[Data extracted from a collection]

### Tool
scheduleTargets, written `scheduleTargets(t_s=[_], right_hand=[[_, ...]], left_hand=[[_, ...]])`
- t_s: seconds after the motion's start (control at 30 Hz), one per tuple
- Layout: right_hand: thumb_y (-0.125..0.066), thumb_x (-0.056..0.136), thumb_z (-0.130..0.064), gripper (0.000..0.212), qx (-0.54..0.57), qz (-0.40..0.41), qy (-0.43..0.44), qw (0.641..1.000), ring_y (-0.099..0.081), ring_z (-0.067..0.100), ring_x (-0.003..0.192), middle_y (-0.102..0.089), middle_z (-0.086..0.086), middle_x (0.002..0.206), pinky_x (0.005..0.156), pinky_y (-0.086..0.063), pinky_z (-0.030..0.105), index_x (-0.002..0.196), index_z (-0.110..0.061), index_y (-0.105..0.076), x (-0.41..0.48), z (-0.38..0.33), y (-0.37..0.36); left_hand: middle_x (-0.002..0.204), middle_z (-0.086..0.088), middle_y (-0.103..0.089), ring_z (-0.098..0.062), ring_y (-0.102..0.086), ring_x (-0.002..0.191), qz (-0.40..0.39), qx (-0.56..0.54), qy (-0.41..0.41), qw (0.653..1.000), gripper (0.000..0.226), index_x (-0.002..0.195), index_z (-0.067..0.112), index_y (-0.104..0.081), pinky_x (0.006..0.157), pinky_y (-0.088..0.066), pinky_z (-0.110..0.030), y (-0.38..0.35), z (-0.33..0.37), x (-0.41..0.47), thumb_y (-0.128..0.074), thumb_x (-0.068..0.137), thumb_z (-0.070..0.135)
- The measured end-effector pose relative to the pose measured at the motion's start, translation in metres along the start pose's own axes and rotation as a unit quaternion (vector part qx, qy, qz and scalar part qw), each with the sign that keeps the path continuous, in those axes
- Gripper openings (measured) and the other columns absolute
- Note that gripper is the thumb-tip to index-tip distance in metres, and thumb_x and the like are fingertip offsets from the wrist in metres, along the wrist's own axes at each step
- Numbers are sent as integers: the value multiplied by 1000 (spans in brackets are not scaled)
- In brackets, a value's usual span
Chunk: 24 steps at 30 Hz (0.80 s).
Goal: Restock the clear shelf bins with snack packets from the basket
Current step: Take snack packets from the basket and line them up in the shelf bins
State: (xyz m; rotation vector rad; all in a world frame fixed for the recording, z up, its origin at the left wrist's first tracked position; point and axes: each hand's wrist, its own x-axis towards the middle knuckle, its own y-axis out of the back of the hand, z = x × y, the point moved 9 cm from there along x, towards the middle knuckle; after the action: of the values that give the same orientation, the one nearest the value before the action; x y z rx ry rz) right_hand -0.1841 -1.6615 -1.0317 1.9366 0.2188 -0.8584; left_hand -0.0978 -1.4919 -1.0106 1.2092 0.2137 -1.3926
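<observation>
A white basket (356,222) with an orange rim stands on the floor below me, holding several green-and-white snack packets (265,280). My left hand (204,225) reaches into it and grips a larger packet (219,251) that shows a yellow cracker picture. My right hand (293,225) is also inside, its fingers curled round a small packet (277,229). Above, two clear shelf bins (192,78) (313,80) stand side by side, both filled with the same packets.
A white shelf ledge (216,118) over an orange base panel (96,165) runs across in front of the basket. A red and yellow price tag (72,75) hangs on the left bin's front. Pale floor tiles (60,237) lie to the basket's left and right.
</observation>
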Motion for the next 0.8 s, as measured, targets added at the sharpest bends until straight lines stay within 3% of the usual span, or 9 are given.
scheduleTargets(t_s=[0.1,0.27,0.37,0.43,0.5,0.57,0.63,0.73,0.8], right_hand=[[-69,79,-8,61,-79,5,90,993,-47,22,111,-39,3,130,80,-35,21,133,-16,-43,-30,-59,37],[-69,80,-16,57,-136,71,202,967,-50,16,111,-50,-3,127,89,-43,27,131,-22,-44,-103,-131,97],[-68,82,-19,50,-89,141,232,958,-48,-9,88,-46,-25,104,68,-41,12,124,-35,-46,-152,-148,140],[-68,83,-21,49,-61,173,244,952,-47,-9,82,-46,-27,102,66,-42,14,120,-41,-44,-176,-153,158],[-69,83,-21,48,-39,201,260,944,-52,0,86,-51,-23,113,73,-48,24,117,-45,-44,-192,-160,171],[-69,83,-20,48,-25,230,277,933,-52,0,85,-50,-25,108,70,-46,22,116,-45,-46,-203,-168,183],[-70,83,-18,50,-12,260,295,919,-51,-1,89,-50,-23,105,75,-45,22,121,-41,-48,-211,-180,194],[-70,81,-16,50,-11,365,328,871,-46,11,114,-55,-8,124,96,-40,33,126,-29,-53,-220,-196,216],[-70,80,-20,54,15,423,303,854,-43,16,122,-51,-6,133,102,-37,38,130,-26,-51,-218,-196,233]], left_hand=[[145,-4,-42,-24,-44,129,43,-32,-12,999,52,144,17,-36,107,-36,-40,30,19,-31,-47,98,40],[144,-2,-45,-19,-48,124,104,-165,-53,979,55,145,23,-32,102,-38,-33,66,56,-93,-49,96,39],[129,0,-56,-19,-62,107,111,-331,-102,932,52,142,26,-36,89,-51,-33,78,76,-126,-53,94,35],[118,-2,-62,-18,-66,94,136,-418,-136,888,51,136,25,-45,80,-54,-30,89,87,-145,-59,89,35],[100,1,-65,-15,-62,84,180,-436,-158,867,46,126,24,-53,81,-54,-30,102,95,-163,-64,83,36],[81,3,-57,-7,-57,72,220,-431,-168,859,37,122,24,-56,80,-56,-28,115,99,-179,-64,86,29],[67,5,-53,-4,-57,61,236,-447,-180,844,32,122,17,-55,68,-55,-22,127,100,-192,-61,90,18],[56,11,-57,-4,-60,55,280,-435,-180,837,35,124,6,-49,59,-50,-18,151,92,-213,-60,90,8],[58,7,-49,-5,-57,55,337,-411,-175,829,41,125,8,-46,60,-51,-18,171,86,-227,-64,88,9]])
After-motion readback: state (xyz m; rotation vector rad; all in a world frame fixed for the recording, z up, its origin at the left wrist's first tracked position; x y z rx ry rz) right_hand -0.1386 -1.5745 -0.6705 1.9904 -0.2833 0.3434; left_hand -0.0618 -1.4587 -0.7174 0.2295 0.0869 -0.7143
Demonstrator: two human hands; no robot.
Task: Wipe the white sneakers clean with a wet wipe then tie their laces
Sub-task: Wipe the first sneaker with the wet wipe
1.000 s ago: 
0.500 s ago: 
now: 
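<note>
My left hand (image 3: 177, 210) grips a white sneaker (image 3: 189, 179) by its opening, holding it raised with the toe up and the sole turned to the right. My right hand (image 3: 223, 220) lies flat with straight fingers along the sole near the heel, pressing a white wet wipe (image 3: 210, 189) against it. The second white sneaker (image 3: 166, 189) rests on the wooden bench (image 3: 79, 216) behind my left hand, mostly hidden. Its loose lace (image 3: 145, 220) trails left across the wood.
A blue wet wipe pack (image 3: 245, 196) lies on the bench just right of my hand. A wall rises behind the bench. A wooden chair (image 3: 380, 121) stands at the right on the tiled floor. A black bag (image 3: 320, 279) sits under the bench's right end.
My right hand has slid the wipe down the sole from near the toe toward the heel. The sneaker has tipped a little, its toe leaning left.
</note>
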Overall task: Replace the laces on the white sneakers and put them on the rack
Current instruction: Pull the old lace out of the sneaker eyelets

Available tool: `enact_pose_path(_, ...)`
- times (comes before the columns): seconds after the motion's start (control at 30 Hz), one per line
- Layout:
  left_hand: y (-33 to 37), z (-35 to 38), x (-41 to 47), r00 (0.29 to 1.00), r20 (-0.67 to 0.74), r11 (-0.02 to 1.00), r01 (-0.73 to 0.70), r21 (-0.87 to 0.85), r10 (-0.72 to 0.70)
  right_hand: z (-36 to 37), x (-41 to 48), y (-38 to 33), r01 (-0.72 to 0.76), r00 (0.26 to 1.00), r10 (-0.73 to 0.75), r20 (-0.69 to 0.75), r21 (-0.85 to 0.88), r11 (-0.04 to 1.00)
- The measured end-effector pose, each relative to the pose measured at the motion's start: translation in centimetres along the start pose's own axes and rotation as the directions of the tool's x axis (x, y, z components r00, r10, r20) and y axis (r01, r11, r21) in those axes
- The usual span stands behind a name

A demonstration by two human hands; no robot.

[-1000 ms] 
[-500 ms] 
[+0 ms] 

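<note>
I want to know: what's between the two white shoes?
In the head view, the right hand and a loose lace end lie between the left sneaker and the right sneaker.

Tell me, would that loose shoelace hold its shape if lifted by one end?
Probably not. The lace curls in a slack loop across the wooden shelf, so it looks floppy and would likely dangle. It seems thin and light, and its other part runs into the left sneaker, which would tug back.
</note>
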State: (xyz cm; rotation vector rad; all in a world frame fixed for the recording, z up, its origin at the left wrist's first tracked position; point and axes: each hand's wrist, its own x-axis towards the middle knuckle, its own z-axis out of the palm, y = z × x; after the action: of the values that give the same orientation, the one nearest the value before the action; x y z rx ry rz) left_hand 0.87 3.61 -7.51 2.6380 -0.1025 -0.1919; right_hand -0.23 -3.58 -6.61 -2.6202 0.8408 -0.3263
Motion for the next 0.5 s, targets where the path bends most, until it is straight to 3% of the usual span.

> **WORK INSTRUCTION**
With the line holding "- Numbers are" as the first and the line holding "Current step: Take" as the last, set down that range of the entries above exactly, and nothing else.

> **ANSWER SECTION**
- Numbers are sent as integers: the value multiplied by 1000 (spans in brackets are not scaled)
- In brackets, a value's usual span
Chunk: 24 steps at 30 Hz (0.80 s).
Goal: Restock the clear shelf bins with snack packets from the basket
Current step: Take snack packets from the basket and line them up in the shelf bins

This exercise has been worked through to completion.